Trim is used to zero the stick forces at the desired flight condition, and with the small, slow early airplanes, an adjustable spring somewhere along the control cables would do. When speed increased, trim tabs were introduced, because their trim force goes up and down with dynamic pressure, whereas the spring would always create the same force. This would require re-adjustment with every speed change.
With the increasing size and speed of airplanes, manual control required ever more complicated means of force reduction (Flettner tabs, spring tabs), and the relative chord length of all moving surfaces shrank to allow for more control with less force. The moment around the hinge of a control surface increases with the square of the chord, but the lift change for a given deflection angle increases only with the square root of the chord.
In parallel, wing loadings increased, which required high-lift devices to keep take-off and landing speeds down.
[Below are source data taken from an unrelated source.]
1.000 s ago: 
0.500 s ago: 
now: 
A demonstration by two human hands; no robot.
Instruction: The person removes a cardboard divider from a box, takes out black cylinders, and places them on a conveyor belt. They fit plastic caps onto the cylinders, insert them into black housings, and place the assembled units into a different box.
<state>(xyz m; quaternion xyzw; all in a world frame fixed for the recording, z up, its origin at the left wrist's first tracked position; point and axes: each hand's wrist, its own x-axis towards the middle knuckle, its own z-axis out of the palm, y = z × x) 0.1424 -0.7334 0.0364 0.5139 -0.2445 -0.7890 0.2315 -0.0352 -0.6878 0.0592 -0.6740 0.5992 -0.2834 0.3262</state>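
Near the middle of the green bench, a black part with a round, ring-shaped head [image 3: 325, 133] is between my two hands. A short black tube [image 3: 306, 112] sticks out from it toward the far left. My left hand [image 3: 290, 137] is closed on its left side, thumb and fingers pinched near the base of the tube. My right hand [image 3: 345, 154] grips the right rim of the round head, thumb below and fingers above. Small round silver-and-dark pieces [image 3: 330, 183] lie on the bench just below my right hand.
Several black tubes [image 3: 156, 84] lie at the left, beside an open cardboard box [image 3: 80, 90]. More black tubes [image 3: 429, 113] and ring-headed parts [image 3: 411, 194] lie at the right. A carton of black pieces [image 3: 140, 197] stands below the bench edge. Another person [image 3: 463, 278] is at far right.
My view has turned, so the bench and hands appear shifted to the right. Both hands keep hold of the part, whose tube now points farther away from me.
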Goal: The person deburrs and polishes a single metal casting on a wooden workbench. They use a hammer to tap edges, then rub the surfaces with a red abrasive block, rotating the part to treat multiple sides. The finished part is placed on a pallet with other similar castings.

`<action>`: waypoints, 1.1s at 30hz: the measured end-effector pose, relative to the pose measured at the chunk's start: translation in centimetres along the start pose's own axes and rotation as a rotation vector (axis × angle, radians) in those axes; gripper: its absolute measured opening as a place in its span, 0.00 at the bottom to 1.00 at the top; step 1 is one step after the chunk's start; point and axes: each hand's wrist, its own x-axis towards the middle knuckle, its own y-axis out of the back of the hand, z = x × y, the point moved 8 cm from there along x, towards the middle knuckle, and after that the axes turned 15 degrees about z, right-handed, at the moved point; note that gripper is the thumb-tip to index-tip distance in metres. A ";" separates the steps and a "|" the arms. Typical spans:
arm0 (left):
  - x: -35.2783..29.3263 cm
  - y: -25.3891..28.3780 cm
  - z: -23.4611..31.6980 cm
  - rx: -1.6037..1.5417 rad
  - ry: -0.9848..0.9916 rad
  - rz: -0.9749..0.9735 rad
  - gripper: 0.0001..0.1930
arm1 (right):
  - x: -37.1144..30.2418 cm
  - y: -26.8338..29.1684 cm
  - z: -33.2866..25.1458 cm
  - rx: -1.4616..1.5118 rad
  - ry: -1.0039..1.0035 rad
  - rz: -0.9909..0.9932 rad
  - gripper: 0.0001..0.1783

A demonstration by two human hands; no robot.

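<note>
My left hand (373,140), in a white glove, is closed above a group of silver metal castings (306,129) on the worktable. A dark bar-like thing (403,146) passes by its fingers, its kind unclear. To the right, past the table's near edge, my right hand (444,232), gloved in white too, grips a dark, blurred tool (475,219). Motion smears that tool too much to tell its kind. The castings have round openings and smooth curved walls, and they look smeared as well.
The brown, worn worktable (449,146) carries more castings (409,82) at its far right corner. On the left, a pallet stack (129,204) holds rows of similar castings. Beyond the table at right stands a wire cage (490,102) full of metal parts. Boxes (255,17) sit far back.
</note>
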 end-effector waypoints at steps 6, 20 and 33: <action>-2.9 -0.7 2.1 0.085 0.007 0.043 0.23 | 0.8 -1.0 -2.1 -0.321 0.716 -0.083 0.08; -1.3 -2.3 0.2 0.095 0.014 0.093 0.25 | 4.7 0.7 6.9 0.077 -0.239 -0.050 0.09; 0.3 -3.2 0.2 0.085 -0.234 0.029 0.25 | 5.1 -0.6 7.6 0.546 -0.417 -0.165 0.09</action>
These add a lot of lift in the rear part of the wing, creating a strong nose-down moment, and now a simple control deflection would not suffice to trim the airplane. The reduced chord length meant that high deflection angles would have been required for trim, reaching far into the region of deflection angles with declining effectiveness. That is when adjustable stabilizers came up: The trim change with all configurations was simply too big to be covered by the elevator alone.
Transsonic flight was next, and here the adjustable tail incidence is crucial to trim the aircraft trough the transition from subsonic to supersonic flight. A contour break from a deflected elevator could cause shocks which could produce elevator reversal. The dynamic pressures of jet flight put an end to manual control - the last, famous examples were the Canberra or the Dash-8 (Boeing 707 prototype). Now hydraulic actuators were used, but still it makes sense to use aerodynamic means to reduce control forces, because the size and power requirements of the actuators can be reduced with clever hinge moment reduction. The trim tabs were initially moved by cables, but soon they used electric actuators.
Since rudder and ailerons are not affected when the high-lift devices (Fowler flaps, slotted flaps) are deployed, they still use simple trim tabs. Newest developments are electric control surface actuators which can help to save mass and avoid the messy hydraulics. The RQ-4 uses electric actuators because the hydraulic fluid would have to be pumped continuously through the lines in order to keep it warm enough at the high operating altitude. Only the landing gear still uses hydraulics for retraction.